Transcribe all the lines below exactly. Omit the pictures.

## EXERCISE DATA
◆ ◆ ◆

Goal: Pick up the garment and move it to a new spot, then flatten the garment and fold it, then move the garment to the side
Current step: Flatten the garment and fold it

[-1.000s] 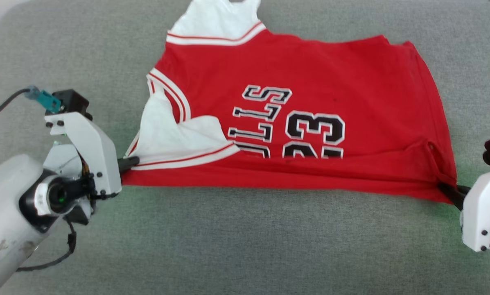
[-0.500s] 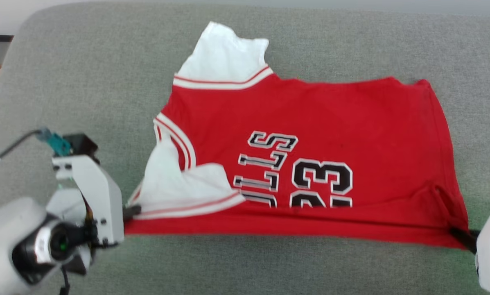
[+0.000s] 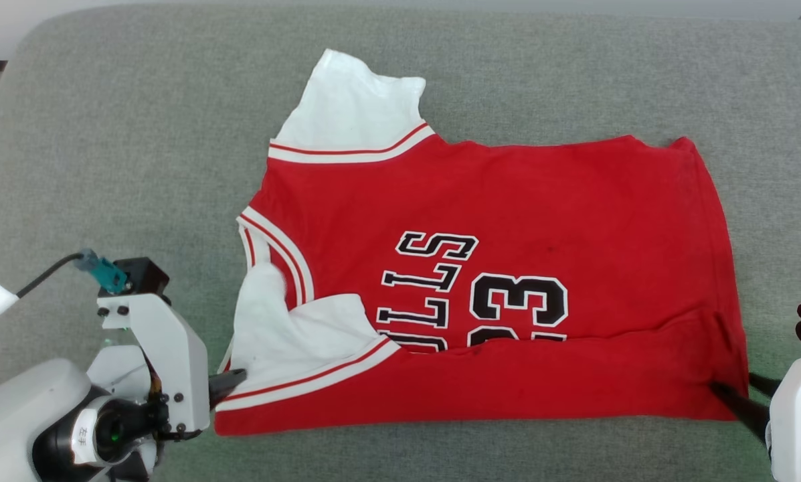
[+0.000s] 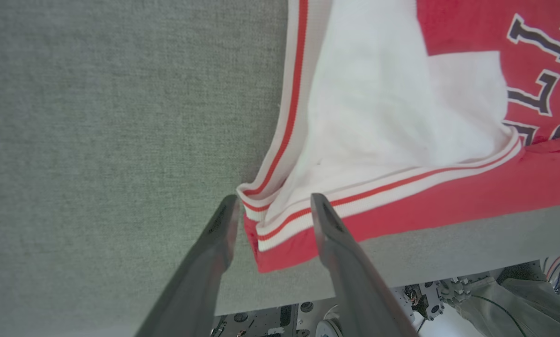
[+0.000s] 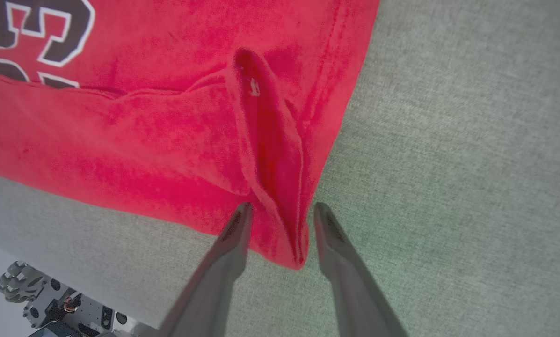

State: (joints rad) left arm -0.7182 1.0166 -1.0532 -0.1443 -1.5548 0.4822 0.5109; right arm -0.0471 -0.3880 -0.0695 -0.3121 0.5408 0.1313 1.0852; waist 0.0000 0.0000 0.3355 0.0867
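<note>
The garment (image 3: pixel 507 221), a red jersey with white sleeves and black lettering, lies spread on the grey cushion (image 3: pixel 126 167), its near edge folded up over the lower letters. My left gripper (image 3: pixel 234 380) is at the garment's near left corner. In the left wrist view the left gripper (image 4: pixel 274 206) is open, and the striped sleeve trim (image 4: pixel 280 224) lies loose between the fingers. My right gripper (image 3: pixel 728 396) is at the near right corner. In the right wrist view the right gripper (image 5: pixel 282 210) is open around a raised red fold (image 5: pixel 280 187).
The cushion's front edge (image 4: pixel 401 281) runs just behind both grippers, with the robot's base and wheels (image 5: pixel 32 290) below it. Bare grey cushion stretches left of the garment (image 4: pixel 97 117) and right of it (image 5: pixel 471 140).
Both grippers have opened and let go of the near corners. The folded near edge now rests flat on the cushion. The head camera has tilted, so the whole picture sits lower.
</note>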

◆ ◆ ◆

## REPLY TO THE TASK
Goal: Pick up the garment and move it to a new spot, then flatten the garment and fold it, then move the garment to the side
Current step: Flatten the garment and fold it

[-1.000s] 
[-0.500s] 
[+0.000s] 
[+0.000s] 
[+0.000s] 

State: (joints rad) left arm -0.7182 1.0166 -1.0532 -0.1443 -1.5548 0.4822 0.5109; right arm -0.0471 -0.3880 -0.0695 -0.3121 0.5408 0.1313 1.0852; waist 0.0000 0.0000 0.3355 0.0867
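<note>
The garment (image 3: pixel 507 221), a red jersey with white sleeves and black lettering, lies spread on the grey cushion (image 3: pixel 126 167), its near edge folded up over the lower letters. My left gripper (image 3: pixel 234 380) is at the garment's near left corner. In the left wrist view the left gripper (image 4: pixel 274 206) is open, and the striped sleeve trim (image 4: pixel 280 224) lies loose between the fingers. My right gripper (image 3: pixel 728 396) is at the near right corner. In the right wrist view the right gripper (image 5: pixel 282 210) is open around a raised red fold (image 5: pixel 280 187).
The cushion's front edge (image 4: pixel 401 281) runs just behind both grippers, with the robot's base and wheels (image 5: pixel 32 290) below it. Bare grey cushion stretches left of the garment (image 4: pixel 97 117) and right of it (image 5: pixel 471 140).
Both grippers have opened and let go of the near corners. The folded near edge now rests flat on the cushion. The head camera has tilted, so the whole picture sits lower.
</note>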

This answer has no further content.